As I outlined in a long and detailed post on where footstrike should occur, I don’t believe that it is physically possible to land directly under your center of mass. Steve Magness of the Science of Running blog agrees, and wrote a long post himself explaining why. It may be a minor point, but it’s repeated numerous times in the book, and I have yet to see anybody actually doing it. A more accurate way to phrase things would be to land slightly in front of the hips, and allow maximum loading to occur when the foot is under the center of mass. Alternatively, it can be effective to suggest landing under the center of mass as a cue, with the understanding that it doesn’t really happen in practice.
Another point of question is when Abshire states the following:
“The process of sensory communication from your feet is at its best when you are barefoot. That sensory interaction still happens if you’re wearing shoes, but it works a heck of a lot better if you can feel the ground through your shoes. If your foot is raised high off the ground, as is the case with many traditional running shoes with foamy midsoles, the sensory input is dampened considerably.”
I agree with the above statement, but it’s a bit odd considering that Newton shoes generally have a very thick midsole that sits the foot high above the ground (see photo below). Granted, the midsole is firm and provides better sensory input than a soft slab of EVA, but combined with the odd sensation of the forefoot lugs, it’s still far from being barefoot-like. Don’t get me wrong, I’m enjoying running in a nearly zero-drop pair of Newton Distance Racers right now, and they do allow easily for a midfoot stride (see video below), I just don’t think they provide the ground feel suggested by the above quote (certainly nowhere close to a shoe like the Vibrams, or even a low-profile road flat). Again, a small point, but one that needed to be mentioned.
Newton Distance Racer – note the thick midsole
On the plus side, my friend Brandon of the Brandon’s Marathon Podcast recently posted a photo of a lower profile and apparently zero-drop racing flat that Newton has in development (see photo below) – the zero drop march continues to move forward!

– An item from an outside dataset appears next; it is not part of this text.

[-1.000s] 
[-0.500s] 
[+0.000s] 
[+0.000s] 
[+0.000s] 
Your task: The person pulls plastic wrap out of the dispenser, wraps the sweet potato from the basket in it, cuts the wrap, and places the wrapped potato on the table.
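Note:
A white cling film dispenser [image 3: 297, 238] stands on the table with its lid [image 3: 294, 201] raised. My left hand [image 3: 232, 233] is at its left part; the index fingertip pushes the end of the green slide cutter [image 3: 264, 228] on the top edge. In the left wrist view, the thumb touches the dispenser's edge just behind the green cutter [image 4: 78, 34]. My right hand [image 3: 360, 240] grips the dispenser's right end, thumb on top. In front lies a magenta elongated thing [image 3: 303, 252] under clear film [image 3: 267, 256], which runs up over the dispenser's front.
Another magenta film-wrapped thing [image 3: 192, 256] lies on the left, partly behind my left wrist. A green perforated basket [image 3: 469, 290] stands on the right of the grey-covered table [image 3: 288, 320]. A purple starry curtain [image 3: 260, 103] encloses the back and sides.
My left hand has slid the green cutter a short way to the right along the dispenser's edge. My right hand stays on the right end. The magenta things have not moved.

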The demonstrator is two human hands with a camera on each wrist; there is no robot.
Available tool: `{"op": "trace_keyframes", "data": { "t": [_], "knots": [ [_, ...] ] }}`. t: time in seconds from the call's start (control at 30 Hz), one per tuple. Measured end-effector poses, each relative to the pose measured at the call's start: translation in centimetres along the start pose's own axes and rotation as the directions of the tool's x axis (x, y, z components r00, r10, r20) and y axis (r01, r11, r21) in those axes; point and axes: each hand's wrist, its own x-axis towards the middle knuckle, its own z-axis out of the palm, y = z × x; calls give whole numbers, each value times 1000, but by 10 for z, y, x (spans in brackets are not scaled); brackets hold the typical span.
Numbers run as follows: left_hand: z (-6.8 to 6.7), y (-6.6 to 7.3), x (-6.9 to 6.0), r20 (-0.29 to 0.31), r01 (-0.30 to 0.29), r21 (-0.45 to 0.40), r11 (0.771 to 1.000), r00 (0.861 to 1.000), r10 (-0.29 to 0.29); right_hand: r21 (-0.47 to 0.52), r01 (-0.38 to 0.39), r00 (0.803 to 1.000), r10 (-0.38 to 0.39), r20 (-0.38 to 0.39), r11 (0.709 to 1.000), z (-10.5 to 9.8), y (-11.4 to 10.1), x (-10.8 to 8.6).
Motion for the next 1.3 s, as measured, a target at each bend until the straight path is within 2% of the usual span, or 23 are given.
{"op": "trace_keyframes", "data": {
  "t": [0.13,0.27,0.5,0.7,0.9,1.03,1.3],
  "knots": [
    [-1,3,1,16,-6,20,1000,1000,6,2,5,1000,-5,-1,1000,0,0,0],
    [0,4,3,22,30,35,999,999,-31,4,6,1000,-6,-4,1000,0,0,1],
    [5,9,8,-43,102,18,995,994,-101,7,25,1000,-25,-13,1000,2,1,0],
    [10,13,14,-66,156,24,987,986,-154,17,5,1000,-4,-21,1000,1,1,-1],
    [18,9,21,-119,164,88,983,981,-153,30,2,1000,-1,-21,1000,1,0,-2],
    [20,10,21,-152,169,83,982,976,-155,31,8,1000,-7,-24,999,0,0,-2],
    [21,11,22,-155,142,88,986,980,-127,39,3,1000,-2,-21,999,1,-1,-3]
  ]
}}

Newton Zero Drop Racing Flat???
All-in-all, Abshire’s Natural Running was a great read (I read it in 3 days!) and I would highly recommend it as a guide if you are looking to transition to barefoot-style running form and want to keep your shoes. Abshire is very scientific and sensible in his approach, and despite my few small points of disagreement, I found most of the information to be high quality and very useful. He clearly know his way around the human foot, and I anticipate that this book will find it’s place alongside others which are attempting to change the way we run. I don’t believe that there is such a thing as a perfect form that equally applies to every person, so it’s up to the reader to try out Abshire’s approach to see if it works for them. As Abshire states, we are in the midst of a running re-evolution, and if you desire to get off your heels, Natural Running is a resource that will help you get back to running naturally like you did when you were a kid.